Purpose: This study aimed to evaluate whether MR metabolic profiling can be used for prediction of long-term survival and monitoring of treatment response in locally advanced breast cancer patients during neoadjuvant chemotherapy (NAC).

Methods: High resolution magic angle spinning (HR MAS) MR spectra of pre- and post-treatment biopsies from 33 patients were acquired. Tissue concentrations of choline-containing metabolites (tCho), glycine and taurine were assessed using electronic reference to access in vivo concentration (ERETIC) of the signal and receiver operating characteristic (ROC) curves was used to define their potential to predict patient survival and treatment response. The metabolite profiles obtained by HR MAS spectroscopy were related to long-term survival and treatment response by genetic algorithm partial least squares discriminant analysis (GA PLS-DA).
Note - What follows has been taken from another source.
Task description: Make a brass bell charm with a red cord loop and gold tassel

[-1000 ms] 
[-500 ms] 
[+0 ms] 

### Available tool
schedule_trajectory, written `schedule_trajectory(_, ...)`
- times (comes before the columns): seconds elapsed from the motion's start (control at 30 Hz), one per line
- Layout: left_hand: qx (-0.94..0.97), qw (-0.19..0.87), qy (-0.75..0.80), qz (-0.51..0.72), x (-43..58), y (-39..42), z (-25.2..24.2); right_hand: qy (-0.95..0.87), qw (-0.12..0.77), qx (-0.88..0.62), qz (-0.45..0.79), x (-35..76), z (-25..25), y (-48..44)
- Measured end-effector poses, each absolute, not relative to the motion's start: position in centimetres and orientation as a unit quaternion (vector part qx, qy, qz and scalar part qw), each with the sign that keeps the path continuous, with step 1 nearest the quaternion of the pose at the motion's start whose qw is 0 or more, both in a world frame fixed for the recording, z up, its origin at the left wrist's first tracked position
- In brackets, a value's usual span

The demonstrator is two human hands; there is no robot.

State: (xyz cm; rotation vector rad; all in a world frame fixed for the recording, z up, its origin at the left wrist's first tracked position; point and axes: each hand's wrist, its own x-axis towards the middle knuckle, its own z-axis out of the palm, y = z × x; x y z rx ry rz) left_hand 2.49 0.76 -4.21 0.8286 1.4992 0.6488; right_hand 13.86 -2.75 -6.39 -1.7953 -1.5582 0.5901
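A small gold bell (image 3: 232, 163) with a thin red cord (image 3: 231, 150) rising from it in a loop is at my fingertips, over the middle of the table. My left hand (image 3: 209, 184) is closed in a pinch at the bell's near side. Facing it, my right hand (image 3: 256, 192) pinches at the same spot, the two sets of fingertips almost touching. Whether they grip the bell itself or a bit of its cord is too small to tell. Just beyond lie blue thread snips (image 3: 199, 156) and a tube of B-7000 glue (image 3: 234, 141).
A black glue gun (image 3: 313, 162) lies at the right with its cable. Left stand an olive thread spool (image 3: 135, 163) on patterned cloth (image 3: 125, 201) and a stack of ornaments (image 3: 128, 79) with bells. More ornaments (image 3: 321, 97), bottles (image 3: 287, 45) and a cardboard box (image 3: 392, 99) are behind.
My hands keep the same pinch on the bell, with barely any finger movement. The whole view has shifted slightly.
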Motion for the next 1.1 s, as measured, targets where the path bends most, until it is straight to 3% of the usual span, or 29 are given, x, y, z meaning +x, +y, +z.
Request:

Results: Different pre-treatment MR metabolic profiles characterized by higher levels of tCho and lower levels of lactate were observed in patients with long-term survival (≥5 years, survivors) compared to patients who died of cancer recurrence (<5 years, non-survivors). A significant decrease in glycerophosphocholine (GPC) post-treatment was associated with long-term survival (p = 0.046) and partial response (p = 0.014) to NAC. Long-term survival was best predicted by GPC using ROC analyses (sens. 66.7%, spec. 62.5%), while taurine had the best predictive value of treatment response (sens. 72.7%, spec. 63.2%). GA PLS-DA multivariate classification models successfully discriminated between survivors and non-survivors, resulting in 82.7% and 90.2% cross-validation (CV) classification accuracy, pre- and post-treatment, respectively. Classification of treatment response using GA PLS-DA was not successful for this patient cohort.

Conclusions: Our results demonstrate that HR MAS MR metabolic profiles consisting of important metabolic characteristics of breast cancer tumors could potentially assist the classification and prediction of long-term survival in locally advanced breast cancer patients, in addition to being used as an adjunct for evaluation of treatment response to NAC.